- Provided material
========================

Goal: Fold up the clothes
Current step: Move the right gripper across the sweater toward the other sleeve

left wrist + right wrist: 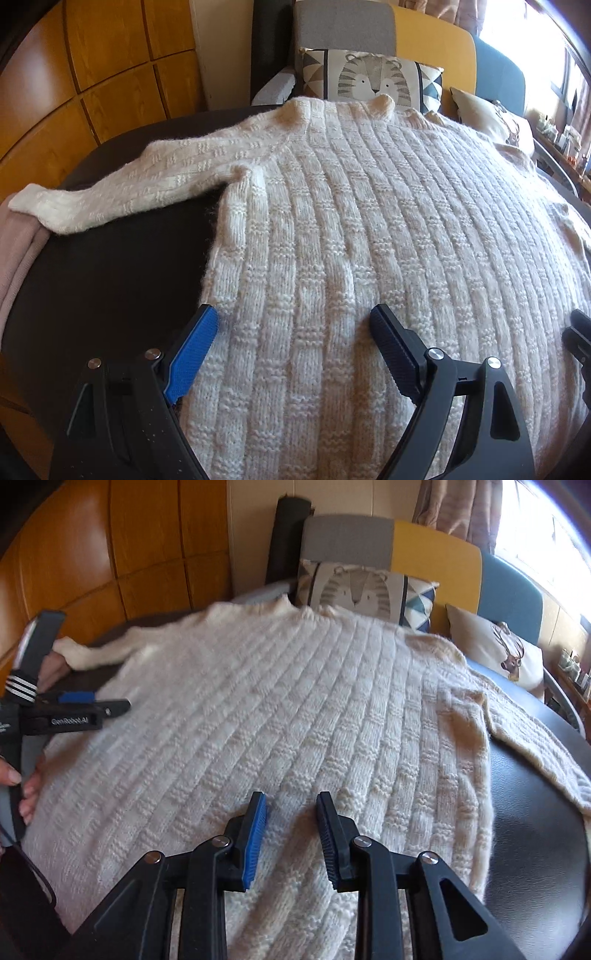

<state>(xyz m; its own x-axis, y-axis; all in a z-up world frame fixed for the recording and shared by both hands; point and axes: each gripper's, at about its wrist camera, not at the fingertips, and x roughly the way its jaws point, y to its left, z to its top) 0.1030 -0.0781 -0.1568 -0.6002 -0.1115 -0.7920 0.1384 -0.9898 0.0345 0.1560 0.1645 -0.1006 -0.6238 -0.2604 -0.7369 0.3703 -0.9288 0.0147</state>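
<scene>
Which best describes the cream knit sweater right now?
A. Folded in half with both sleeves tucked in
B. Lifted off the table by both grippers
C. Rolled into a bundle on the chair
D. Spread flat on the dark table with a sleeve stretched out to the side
D: the sweater lies flat on the dark table, its sleeve stretched out sideways, no fold made.

One cream knitted sweater (369, 229) spread on one dark table (110, 277). Two grippers: left gripper (295, 332), right gripper (291, 812). Two cushions at twelve o'clock: tiger cushion (373, 75), deer cushion (506, 653). Possibly one pink garment (18, 251) at nine o'clock.
</scene>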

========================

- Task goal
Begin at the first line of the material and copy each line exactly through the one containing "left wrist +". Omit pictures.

- Result of this exercise
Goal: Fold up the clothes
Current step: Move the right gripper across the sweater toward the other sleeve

left wrist + right wrist: 

This exercise has now been fully answered.